Alfred North Whitehead, The Concept of Nature
22 notes · View notes
iguanalysis · 1 year
Text
"We do not know what it [jouissance] is but assume it must be there because we are constantly dissatisfied." The latter part of this excerpt seems to be referring to a more straightforwardly Freudian notion of castration, which is basically defined as the renunciation of total satisfaction in order to enable the possibility of having any partial satisfaction. Partial satisfaction here is chosen over "total" satisfaction simply because it is (socially) understood to be more enjoyable. However, this means that the excerpt above is talking more accurately about castration than about jouissance, and its attempt at insight is therefore rather botched.

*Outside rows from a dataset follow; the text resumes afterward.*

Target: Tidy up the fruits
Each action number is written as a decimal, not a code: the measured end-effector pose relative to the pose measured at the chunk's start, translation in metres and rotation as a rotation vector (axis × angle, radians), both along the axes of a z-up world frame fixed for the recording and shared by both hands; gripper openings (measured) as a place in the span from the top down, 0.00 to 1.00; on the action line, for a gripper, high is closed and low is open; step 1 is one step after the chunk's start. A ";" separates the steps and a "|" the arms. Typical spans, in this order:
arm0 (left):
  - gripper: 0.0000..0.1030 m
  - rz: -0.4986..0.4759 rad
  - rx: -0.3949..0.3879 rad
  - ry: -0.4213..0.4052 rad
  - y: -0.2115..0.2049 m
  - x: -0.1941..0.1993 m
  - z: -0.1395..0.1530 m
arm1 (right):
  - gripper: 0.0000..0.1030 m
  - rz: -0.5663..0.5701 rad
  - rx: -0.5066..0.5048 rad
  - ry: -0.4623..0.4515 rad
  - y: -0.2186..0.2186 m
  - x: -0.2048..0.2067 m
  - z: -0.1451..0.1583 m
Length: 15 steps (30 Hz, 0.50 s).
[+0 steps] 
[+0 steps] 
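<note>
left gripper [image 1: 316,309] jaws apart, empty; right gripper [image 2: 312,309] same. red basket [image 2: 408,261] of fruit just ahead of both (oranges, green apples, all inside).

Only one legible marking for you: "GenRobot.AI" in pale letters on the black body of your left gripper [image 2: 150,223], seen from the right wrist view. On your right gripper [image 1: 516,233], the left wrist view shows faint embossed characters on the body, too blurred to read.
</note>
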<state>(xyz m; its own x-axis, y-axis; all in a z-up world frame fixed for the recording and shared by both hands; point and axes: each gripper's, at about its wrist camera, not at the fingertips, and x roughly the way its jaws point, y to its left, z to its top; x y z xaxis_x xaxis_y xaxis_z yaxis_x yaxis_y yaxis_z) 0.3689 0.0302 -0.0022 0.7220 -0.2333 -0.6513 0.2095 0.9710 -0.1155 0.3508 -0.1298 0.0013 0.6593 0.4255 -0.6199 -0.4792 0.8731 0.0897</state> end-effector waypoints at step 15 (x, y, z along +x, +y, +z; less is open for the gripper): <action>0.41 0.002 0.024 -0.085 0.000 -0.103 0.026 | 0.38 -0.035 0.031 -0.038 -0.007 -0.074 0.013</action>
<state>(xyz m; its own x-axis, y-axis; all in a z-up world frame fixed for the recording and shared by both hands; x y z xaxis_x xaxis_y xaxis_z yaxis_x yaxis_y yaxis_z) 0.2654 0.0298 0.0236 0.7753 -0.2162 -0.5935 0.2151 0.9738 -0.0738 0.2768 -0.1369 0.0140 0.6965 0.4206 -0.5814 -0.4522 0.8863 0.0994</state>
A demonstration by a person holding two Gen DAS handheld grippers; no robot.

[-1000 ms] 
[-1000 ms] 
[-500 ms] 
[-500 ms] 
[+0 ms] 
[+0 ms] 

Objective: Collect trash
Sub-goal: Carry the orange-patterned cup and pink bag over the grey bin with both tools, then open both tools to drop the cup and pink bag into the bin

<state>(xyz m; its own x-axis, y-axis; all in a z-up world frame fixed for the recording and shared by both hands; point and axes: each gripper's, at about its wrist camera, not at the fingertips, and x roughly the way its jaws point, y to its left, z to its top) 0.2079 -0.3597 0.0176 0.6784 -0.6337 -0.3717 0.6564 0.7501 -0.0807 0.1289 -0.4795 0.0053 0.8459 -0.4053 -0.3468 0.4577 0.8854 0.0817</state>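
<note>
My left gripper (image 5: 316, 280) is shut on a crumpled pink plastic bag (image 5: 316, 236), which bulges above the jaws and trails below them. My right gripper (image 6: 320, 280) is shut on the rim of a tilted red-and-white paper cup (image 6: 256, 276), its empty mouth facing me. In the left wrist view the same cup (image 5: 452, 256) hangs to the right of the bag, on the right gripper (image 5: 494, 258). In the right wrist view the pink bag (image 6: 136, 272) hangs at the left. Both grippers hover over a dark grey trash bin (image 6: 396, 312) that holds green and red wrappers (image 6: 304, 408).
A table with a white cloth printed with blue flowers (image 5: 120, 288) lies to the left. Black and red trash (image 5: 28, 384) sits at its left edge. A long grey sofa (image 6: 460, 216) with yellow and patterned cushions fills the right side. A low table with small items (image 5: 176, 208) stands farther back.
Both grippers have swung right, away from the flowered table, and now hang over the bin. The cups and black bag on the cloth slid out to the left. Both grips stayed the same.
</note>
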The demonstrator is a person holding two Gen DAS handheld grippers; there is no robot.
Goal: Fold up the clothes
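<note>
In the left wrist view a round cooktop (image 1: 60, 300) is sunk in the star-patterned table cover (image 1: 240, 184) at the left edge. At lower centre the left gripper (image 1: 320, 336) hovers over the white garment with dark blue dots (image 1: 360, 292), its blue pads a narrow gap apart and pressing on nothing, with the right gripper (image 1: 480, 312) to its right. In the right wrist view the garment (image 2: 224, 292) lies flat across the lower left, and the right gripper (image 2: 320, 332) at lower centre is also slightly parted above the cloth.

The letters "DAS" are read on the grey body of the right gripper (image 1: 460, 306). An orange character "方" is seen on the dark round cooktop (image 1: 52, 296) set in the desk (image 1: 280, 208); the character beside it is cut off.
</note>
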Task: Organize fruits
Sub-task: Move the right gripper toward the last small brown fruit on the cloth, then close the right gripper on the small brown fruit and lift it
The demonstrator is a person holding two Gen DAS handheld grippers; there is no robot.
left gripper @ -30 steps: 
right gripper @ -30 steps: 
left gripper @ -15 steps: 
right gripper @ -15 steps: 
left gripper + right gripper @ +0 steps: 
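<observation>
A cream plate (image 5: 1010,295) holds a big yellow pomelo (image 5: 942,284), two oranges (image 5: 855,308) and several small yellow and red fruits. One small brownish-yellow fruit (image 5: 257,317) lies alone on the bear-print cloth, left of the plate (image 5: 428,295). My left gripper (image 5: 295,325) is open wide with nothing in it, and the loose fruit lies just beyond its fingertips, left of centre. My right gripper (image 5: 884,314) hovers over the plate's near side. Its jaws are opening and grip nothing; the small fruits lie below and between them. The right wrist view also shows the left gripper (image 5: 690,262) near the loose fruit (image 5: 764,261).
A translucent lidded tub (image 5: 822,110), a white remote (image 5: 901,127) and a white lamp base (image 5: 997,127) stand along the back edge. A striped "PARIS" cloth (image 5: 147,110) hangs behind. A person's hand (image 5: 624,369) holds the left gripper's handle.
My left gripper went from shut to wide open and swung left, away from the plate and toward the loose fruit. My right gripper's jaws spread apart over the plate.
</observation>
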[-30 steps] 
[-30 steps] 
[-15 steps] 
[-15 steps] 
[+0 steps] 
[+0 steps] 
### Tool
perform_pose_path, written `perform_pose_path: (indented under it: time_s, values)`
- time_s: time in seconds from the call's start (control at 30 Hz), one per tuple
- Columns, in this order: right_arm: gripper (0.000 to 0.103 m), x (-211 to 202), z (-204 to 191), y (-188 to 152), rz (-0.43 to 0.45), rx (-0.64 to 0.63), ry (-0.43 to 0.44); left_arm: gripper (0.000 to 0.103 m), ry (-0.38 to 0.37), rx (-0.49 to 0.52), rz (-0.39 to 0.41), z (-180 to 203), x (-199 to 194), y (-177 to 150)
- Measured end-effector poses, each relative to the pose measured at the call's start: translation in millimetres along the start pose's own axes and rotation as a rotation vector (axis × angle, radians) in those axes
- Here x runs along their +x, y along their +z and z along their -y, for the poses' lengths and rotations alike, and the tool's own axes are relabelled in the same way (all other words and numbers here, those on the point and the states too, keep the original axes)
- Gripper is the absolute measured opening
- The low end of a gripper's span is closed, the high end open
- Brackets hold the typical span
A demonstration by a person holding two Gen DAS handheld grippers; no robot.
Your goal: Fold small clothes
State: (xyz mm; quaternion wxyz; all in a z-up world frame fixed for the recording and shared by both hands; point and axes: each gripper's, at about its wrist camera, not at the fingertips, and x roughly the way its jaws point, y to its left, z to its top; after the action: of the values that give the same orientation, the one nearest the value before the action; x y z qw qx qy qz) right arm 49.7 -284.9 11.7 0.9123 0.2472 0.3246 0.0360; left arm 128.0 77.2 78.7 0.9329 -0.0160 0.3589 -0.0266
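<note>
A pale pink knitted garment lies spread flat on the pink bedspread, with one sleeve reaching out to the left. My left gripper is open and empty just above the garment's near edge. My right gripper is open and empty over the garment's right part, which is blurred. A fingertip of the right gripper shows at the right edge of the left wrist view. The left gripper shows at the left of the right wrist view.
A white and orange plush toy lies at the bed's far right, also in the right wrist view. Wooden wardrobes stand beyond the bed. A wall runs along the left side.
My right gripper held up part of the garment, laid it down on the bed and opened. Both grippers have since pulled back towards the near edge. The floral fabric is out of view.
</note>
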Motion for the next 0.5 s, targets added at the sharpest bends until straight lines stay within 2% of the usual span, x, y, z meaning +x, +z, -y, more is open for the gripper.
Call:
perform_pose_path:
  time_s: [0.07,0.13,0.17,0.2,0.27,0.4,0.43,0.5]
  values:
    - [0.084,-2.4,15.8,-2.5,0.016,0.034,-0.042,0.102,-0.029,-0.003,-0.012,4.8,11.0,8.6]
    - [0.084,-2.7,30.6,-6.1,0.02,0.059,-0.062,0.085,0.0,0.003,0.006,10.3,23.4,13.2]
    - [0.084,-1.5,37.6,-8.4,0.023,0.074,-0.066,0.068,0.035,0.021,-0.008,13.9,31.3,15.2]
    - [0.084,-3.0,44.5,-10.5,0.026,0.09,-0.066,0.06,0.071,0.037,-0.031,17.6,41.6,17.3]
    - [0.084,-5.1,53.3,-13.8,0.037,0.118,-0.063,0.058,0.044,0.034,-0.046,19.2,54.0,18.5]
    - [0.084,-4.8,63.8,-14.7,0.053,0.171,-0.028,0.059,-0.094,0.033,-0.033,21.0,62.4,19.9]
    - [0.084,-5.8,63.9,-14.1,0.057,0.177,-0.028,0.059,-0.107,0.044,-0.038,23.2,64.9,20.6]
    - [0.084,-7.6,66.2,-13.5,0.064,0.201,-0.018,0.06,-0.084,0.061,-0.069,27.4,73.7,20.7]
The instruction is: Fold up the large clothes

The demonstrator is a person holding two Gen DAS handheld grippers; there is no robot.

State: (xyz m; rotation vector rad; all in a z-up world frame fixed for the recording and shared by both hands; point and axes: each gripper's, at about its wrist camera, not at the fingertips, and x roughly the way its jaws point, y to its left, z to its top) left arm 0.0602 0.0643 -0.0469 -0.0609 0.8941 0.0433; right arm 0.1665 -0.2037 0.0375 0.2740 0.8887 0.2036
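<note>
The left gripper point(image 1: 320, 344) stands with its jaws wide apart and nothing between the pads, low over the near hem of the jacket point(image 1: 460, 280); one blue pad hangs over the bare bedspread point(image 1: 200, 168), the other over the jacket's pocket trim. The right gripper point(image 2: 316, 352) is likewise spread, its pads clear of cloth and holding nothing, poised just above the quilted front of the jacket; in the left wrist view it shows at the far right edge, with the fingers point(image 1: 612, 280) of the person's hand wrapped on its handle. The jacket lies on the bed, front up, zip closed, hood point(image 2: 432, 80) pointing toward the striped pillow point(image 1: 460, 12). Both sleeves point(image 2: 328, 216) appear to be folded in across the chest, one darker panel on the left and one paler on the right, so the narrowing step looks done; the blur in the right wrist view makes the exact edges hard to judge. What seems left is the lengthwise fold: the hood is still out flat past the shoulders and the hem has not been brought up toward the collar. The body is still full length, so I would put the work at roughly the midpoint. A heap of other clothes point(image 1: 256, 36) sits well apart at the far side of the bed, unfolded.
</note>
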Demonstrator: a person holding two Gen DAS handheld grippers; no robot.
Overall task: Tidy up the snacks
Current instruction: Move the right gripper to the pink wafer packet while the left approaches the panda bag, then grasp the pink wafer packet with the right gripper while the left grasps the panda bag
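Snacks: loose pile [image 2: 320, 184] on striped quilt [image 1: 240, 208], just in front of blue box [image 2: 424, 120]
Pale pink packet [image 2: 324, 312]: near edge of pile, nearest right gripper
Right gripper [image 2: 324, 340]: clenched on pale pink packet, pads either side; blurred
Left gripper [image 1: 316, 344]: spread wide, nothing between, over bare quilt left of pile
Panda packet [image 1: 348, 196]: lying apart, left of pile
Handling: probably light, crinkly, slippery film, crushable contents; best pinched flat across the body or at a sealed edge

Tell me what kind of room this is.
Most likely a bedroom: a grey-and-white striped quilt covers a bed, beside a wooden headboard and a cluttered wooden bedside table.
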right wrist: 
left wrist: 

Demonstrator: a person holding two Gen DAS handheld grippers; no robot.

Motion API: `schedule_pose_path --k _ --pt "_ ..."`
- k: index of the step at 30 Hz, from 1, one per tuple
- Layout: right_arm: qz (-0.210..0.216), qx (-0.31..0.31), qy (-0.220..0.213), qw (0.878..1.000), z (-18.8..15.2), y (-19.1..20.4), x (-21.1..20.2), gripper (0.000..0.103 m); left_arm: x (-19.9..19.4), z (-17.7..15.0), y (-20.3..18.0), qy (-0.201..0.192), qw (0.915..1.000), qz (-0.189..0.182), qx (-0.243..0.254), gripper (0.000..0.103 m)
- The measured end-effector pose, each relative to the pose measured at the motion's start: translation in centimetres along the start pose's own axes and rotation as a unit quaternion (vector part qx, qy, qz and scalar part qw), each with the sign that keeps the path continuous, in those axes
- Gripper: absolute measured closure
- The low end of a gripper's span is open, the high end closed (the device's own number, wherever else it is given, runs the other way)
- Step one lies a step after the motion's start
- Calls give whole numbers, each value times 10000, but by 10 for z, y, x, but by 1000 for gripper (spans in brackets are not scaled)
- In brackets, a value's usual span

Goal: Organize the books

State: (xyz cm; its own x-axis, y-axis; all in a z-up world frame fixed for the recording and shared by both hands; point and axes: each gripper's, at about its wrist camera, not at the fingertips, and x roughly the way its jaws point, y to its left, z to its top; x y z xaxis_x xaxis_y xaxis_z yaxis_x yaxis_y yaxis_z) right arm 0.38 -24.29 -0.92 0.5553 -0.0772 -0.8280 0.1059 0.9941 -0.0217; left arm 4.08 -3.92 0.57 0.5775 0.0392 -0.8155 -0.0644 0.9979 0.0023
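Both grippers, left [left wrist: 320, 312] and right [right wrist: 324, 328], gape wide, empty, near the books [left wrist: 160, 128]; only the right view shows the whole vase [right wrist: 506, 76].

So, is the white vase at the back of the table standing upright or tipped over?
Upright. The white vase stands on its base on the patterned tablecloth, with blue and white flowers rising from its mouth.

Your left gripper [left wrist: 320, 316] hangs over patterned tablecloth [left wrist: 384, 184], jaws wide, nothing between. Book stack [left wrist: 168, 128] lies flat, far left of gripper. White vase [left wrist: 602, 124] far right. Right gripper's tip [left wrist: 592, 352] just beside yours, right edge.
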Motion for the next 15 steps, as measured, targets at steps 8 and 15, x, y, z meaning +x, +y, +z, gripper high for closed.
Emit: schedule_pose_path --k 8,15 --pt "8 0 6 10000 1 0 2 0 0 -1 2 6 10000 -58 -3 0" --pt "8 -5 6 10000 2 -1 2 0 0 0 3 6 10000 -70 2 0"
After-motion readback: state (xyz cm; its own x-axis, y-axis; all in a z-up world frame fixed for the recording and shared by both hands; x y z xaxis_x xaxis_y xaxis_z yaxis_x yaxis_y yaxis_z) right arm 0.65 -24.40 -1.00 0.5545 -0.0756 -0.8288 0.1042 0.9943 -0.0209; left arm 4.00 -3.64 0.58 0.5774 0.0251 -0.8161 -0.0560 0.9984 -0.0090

Jouissance is rather something that all living things have interactions with precisely because they are in Nature. Jouissance is therefore something internal to nature, and while it is true that it bears a lot more resemblance to what is signified, it isn't at all hard to "actually say what it is", as this excerpt claims. It is also debatable whether or not it really ought to be left untranslated for English usage any longer, since you may as well say the same thing of "enjoyment" as something internal to nature, because all living things have forms of movement (e.g. cellular growth, or even physical travelling) that are peculiar to life-forms specifically, as opposed to non-living matter.